▸ Exercise:
In the listing beneath this line, copy exactly the lines starting with the one containing "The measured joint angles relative" and going on through the one containing "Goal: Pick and".

▸ Exercise materials:
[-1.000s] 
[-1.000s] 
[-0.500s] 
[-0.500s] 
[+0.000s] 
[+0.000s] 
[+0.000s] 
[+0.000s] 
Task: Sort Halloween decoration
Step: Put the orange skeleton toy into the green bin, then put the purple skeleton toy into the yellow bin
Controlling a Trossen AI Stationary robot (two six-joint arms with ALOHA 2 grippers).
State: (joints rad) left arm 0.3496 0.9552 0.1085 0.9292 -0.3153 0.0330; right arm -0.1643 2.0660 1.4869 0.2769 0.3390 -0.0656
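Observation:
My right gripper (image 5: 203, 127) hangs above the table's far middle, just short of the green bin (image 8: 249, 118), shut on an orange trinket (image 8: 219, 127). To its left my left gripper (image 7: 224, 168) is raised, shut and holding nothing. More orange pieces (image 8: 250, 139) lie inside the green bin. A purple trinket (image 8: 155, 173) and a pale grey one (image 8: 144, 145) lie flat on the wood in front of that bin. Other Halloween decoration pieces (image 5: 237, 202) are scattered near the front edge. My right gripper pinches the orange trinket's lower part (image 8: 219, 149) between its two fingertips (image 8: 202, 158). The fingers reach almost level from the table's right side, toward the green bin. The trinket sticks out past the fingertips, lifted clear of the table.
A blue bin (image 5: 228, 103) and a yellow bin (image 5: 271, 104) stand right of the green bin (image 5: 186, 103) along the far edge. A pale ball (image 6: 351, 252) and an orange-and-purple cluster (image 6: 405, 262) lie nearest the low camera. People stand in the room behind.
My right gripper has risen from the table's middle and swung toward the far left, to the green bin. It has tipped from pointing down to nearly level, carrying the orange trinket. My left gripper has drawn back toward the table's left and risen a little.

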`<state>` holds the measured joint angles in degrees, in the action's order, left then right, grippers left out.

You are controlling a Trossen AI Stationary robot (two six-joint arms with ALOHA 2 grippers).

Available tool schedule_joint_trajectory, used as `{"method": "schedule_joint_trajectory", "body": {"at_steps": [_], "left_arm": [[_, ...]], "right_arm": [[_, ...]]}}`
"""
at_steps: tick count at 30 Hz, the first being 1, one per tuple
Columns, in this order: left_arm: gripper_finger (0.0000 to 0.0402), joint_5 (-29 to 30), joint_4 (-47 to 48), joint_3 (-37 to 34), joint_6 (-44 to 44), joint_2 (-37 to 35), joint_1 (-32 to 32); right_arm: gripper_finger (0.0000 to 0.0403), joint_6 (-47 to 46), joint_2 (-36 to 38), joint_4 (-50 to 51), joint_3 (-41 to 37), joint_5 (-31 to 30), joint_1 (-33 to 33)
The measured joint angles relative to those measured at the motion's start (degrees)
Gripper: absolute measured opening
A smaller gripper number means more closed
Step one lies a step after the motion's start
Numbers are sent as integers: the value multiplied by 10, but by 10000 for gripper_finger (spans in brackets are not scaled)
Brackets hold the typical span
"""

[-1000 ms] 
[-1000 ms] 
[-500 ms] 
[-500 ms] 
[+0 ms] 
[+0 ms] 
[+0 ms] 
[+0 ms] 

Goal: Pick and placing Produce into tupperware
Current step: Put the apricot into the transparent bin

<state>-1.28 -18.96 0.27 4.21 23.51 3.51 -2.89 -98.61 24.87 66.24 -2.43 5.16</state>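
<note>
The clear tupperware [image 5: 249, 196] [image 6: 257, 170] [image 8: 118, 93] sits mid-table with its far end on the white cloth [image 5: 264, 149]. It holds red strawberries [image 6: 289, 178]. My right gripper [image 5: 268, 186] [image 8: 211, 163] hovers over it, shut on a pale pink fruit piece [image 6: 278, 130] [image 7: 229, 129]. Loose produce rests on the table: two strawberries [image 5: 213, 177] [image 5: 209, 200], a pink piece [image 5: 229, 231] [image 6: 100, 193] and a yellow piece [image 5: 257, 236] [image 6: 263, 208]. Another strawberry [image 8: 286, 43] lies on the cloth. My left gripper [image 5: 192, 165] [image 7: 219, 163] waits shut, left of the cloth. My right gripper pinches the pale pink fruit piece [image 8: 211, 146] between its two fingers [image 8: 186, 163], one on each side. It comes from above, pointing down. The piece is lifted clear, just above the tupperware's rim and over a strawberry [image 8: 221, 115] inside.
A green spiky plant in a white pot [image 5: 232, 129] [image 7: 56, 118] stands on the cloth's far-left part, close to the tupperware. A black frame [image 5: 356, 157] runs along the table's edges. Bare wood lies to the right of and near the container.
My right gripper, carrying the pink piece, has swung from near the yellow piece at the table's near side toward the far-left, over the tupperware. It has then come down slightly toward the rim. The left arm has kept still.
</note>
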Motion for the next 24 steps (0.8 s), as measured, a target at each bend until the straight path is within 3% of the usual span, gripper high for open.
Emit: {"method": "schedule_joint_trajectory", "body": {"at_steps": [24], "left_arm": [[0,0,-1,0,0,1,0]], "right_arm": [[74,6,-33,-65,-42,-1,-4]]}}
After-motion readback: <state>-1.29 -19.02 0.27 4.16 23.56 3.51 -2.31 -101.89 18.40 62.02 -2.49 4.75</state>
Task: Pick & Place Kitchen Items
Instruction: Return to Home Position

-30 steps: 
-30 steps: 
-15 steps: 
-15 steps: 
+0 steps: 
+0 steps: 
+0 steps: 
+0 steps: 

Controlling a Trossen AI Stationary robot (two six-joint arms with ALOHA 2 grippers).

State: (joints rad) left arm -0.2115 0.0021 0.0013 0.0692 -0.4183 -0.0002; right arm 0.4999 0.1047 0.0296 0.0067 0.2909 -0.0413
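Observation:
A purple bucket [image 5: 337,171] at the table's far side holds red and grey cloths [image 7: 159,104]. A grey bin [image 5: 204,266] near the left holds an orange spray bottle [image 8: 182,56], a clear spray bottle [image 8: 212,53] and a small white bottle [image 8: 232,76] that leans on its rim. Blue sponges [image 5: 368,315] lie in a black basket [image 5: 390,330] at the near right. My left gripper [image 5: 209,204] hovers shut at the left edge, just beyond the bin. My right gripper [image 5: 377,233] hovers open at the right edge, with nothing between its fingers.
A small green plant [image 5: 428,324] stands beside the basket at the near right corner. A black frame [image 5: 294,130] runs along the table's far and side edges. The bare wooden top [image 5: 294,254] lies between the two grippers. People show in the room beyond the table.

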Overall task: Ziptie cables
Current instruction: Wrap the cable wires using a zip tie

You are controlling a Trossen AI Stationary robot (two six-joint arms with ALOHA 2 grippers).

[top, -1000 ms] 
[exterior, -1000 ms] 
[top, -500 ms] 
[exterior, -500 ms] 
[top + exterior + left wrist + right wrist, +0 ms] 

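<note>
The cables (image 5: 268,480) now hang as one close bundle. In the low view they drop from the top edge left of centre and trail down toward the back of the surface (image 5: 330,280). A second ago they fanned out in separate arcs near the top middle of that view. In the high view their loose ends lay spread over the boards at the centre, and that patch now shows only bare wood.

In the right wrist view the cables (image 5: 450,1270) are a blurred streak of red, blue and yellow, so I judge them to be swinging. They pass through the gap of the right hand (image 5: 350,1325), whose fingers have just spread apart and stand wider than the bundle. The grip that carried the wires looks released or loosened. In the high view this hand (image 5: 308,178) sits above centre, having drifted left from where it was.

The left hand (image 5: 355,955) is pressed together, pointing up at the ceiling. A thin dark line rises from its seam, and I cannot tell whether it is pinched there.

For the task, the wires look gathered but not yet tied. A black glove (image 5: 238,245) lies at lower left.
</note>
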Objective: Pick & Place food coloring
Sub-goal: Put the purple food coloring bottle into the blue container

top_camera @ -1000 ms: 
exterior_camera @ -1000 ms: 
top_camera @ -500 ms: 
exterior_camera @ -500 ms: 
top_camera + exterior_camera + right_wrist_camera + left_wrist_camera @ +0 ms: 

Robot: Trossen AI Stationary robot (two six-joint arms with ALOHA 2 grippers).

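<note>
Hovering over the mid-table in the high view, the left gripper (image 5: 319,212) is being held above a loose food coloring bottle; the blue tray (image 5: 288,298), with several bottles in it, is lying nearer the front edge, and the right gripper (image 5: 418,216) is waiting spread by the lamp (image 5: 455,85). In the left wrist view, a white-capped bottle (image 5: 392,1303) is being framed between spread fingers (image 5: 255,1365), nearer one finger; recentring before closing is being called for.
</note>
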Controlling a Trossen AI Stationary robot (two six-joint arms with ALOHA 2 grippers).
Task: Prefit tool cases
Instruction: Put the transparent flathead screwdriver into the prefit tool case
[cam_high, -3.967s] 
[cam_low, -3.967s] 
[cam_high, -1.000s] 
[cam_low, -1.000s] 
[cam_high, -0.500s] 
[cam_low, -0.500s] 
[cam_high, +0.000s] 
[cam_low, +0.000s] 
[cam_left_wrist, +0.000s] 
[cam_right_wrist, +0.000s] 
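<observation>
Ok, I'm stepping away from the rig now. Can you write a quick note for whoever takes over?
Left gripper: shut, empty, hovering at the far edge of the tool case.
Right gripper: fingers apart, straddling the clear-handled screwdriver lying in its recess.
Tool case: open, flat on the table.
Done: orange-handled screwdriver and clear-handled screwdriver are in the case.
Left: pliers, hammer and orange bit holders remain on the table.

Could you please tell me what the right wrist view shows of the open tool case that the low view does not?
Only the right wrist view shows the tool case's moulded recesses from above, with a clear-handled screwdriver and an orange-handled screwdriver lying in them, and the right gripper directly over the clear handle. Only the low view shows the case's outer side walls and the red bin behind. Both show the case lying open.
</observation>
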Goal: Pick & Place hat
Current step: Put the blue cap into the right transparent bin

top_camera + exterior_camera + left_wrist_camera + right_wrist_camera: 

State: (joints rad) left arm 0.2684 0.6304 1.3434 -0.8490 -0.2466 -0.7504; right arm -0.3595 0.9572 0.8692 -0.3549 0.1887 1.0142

▸ Solution:
The measured joint angles relative to those measured at the motion's start (degrees)
Gripper: absolute measured opening
A smaller gripper number means more closed
Step one lies a step after the motion's start
Numbers are sent as integers: the value multiplied by 10, but by 10000 for gripper_finger (spans in brackets are not scaled)
Brackets hold the typical span
"""

[-1000 ms] 
[-1000 ms] 
[-500 ms] 
[-500 ms] 
[+0 ms] 
[+0 ms] 
[+0 ms] 
[+0 ms] 

Goal: Pick and placing Produce into tupperware

The answer has now been finished.